◆ What the task requires:
What is needed is a faithful transcription of all the data below, pictures excluded.

◆ Material provided:
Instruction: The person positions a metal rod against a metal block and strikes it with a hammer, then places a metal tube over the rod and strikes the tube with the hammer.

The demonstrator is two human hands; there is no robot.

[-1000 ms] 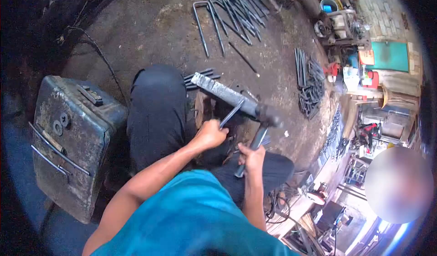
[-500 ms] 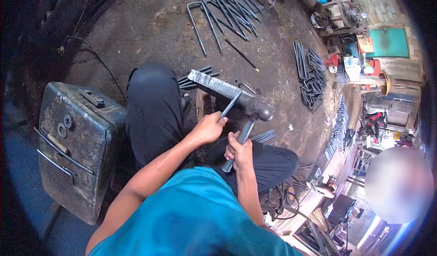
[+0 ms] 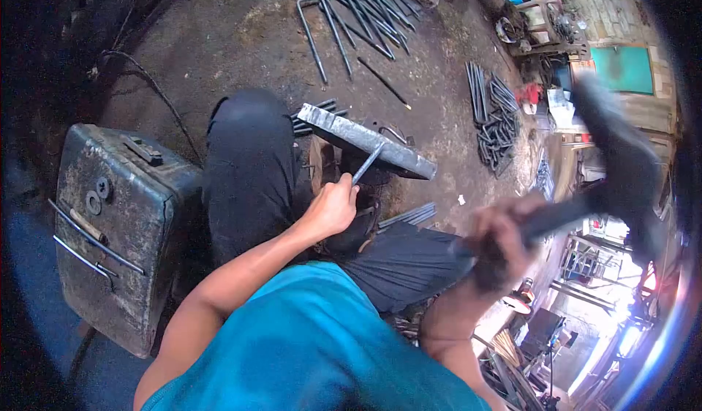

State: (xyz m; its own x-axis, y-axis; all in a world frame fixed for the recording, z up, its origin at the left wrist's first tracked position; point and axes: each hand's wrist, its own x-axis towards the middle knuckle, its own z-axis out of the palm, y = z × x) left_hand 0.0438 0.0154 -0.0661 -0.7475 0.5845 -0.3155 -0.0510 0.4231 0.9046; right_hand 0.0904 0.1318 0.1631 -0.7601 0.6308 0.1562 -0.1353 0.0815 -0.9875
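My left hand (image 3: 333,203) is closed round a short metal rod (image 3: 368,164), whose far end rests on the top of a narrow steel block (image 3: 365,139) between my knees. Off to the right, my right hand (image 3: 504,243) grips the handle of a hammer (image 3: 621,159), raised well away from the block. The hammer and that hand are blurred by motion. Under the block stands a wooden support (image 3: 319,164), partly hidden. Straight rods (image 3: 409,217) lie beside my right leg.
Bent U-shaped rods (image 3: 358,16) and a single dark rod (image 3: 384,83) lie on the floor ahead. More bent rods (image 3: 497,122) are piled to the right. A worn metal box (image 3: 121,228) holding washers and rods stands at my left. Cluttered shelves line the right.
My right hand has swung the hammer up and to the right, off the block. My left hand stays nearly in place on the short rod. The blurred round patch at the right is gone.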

◆ Completed exercise:
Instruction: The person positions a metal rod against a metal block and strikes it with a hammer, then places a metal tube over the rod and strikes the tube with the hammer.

The demonstrator is two human hands; there is no robot.

[-1000 ms] 
[-500 ms] 
[+0 ms] 

State: (xyz m; its own x-axis, y-axis; all in a world frame fixed for the recording, z up, its origin at the left wrist's first tracked position; point and axes: each hand's wrist, its own x-axis towards the middle knuckle, its own z-axis out of the palm, y = z × x) left_hand 0.0438 0.0154 -0.0661 -0.7475 0.5845 -0.3155 -0.0510 0.4231 0.9046; right_hand 0.0904 0.1318 0.1631 -0.7601 0.6308 0.1562 -0.1353 0.0815 -0.9875
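My left hand (image 3: 333,203) is closed round a short metal rod (image 3: 368,164), whose far end rests on the top of a narrow steel block (image 3: 365,139) between my knees. Off to the right, my right hand (image 3: 504,243) grips the handle of a hammer (image 3: 621,159), raised well away from the block. The hammer and that hand are blurred by motion. Under the block stands a wooden support (image 3: 319,164), partly hidden. Straight rods (image 3: 409,217) lie beside my right leg.
Bent U-shaped rods (image 3: 358,16) and a single dark rod (image 3: 384,83) lie on the floor ahead. More bent rods (image 3: 497,122) are piled to the right. A worn metal box (image 3: 121,228) holding washers and rods stands at my left. Cluttered shelves line the right.
My right hand has swung the hammer up and to the right, off the block. My left hand stays nearly in place on the short rod. The blurred round patch at the right is gone.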

The answer requires nothing more.